“How do I repent for something I didn’t do?”
It’s a valid question, especially in these times when the wrongs of the past are placed before the public continuously. If our ancestors thought, said, and did things that bring grief to our heavenly Father, then what are we to do?
The first step is to acknowledge that something wrong was done by those who came before us, and that we must live out the consequences. Nothing will change until that acknowledgement happens. Once it happens, then the way is open for God to bring healing, reconciliation, and restoration.
That is the purpose of the Nations’ 9th of Av as we seek to help Christians understand our unpleasant history with the Jewish people. The Jerusalem Post has taken notice of this initiative and has recently published an article about our plans for observing Tisha b’Av (the 9th of Av), the saddest day on the Jewish calendar. Read the article here, and then visit www.9-av.com to learn more.
There is still time to join our Virtual Tour of Israel and take part in this healing work between Christians and Jews. Click here to learn more:
Christians to repent online for antisemitism on Tisha Be’av
The Jerusalem Post
By GIL HOFFMAN JULY 21, 2020 09:10
Tisha Be’av, the saddest day on the Jewish calendar, will become a time for Christians around the world to repent together for two millennia of antisemitism through a virtual prayer event hosted on the 9-av.com website.
While Jews will be reading Lamentations in and out of synagogues, Christians will participate in a nine-hour online vigil of prayers. There will also be a week of online tours of biblical sites and other key locations in Israel.
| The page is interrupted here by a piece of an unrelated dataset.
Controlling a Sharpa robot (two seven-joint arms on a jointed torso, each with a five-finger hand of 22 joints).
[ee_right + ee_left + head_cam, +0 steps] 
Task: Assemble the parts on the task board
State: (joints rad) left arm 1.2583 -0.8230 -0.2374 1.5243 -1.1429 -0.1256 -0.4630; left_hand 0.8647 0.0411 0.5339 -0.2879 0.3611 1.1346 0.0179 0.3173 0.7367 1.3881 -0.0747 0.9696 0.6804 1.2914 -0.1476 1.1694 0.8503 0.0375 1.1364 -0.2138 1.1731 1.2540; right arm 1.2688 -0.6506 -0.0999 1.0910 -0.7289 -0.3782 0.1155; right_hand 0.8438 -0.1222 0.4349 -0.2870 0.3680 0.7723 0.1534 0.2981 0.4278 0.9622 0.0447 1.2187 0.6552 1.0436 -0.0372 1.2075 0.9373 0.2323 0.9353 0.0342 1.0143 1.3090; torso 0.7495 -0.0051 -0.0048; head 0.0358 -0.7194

The event is being organized by a steering committee led by Al McCarn, Laura Densmore and Steve Wearp, a Christian and former national director of the March for Remembrance, which holds events against antisemitism in more than 50 US cities. This is his third year organizing Tisha Be’av events for Christians in Jerusalem and his first time hosting it online due to the coronavirus.
“We struggled with how to do it this year, but we realized we have a much greater audience potential online,” Wearp said.